El humano, por otra parte, nace rodeado de una geografía llena de historia, reivindicaciones pendientes, orgullos y vergüenzas, verdades y mentiras, pasado y futuro, alegrías y tristezas compartidas, dioses, patria, familia y una larga fila de antepasados anónimos. Es complejo.

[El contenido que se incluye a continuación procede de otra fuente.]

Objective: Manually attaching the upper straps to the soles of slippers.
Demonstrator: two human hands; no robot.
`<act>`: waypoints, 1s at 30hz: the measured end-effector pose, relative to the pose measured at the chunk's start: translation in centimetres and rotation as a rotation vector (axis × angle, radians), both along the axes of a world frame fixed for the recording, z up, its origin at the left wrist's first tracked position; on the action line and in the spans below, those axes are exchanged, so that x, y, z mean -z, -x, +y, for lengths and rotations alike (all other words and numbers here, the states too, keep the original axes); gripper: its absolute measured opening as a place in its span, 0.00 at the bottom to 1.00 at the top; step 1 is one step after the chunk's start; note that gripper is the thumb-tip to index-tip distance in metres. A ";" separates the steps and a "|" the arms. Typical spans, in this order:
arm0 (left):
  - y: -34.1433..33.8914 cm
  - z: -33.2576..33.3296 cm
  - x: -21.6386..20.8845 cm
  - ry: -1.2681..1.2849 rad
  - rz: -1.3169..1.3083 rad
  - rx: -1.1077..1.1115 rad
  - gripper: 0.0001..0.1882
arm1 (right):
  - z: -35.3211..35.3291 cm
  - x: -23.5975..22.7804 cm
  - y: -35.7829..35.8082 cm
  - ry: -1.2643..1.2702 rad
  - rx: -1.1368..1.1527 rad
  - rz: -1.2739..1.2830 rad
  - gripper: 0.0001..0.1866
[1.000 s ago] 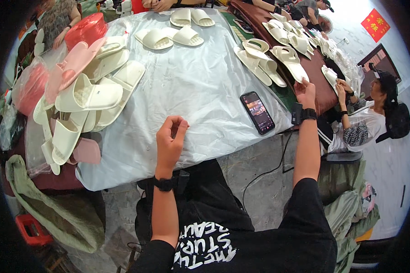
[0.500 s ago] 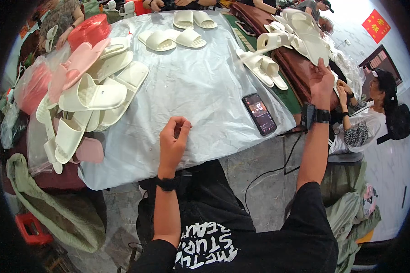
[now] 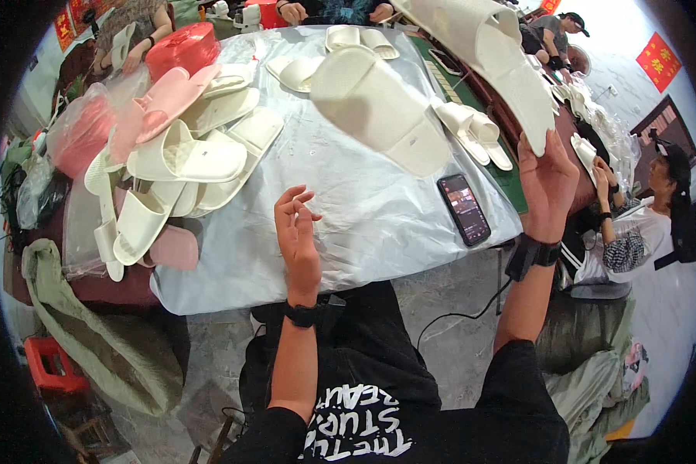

Mis mayores respetos para quienes deciden cargar, responsable y conscientemente, sobre sus hombros, la defensa de todo lo anteriormente nombrado. Yo soy ingrata, incluso más que mi perro. A este, al menos se le ve firmemente preocupado por dejar un lindo, estético y bien logrado rastro de feromonas por las calles de su ciudad que, por supuesto, también es la mía. —Este es mi legado para la posteridad —proclamaría él, si pudiera. De hecho, ya me lleva litros de orina de ventaja y casi me iguala los kilómetros. Debería darme vergüenza.
Ilustración y notas:
- En celeste: Humana ingrata (yo)*
- En amarillo: Perro meón
- En verde: Humana ingrata con perro meón
*Debo aclarar que yo NO usé mi orina. Solo me limité a ilustrar un trazo de mi ciudad, compuesto por los lugares que he recorrido en mi cotidianidad y soy capaz de recordar. Lo sé, no es tán poético como lo de mi perro.